WHAT THE TASK ASKS: Write every line below out again, exactly as given, but leave out the pictures.

═══ RECORDED INFORMATION ═══

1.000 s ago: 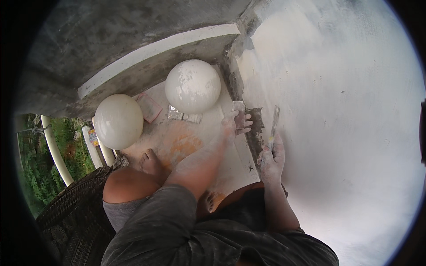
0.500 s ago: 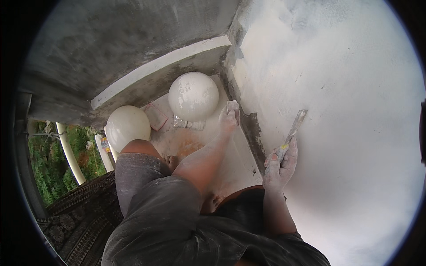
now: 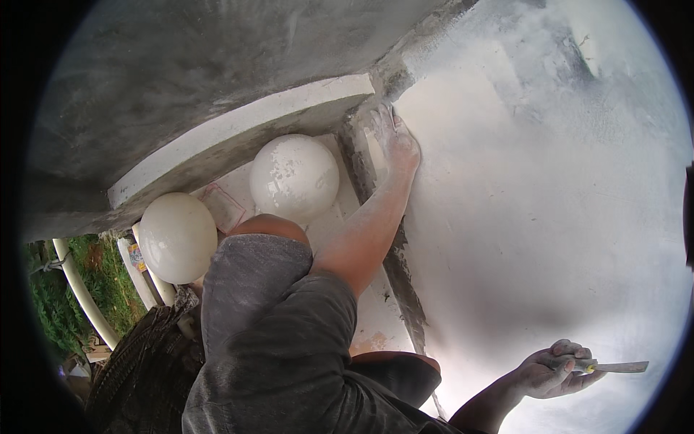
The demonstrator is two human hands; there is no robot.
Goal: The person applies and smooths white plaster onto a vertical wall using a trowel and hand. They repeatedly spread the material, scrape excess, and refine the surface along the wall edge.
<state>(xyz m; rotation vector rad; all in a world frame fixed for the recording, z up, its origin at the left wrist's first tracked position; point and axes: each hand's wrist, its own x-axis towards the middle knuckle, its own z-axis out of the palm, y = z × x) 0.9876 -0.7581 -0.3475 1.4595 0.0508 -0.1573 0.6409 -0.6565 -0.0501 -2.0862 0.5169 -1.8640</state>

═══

SOLUTION TO THIS EXERCISE:
1.000 s ago: 
0.500 s ago: 
now: 
The demonstrator is two human hands; there is no robot.
Goal: The person applies and smooths white plaster onto a vertical wall using a trowel and hand. They repeatedly spread the material, scrape excess, and refine the surface along the wall edge.
<state>(xyz m; rotation vector rad; all in a world frame fixed for the recording, z up, its origin at the left wrist's first tracked position; point and axes: each hand's wrist, its own x-axis towards the middle knuckle, its own z-axis out of the palm, y = z × x) 0.9876 -0.7581 -0.3475 1.4595 0.0508 -0.1573 0.6409 -0.6565 -0.0501 -2.0862 0.5169 -1.8640</state>

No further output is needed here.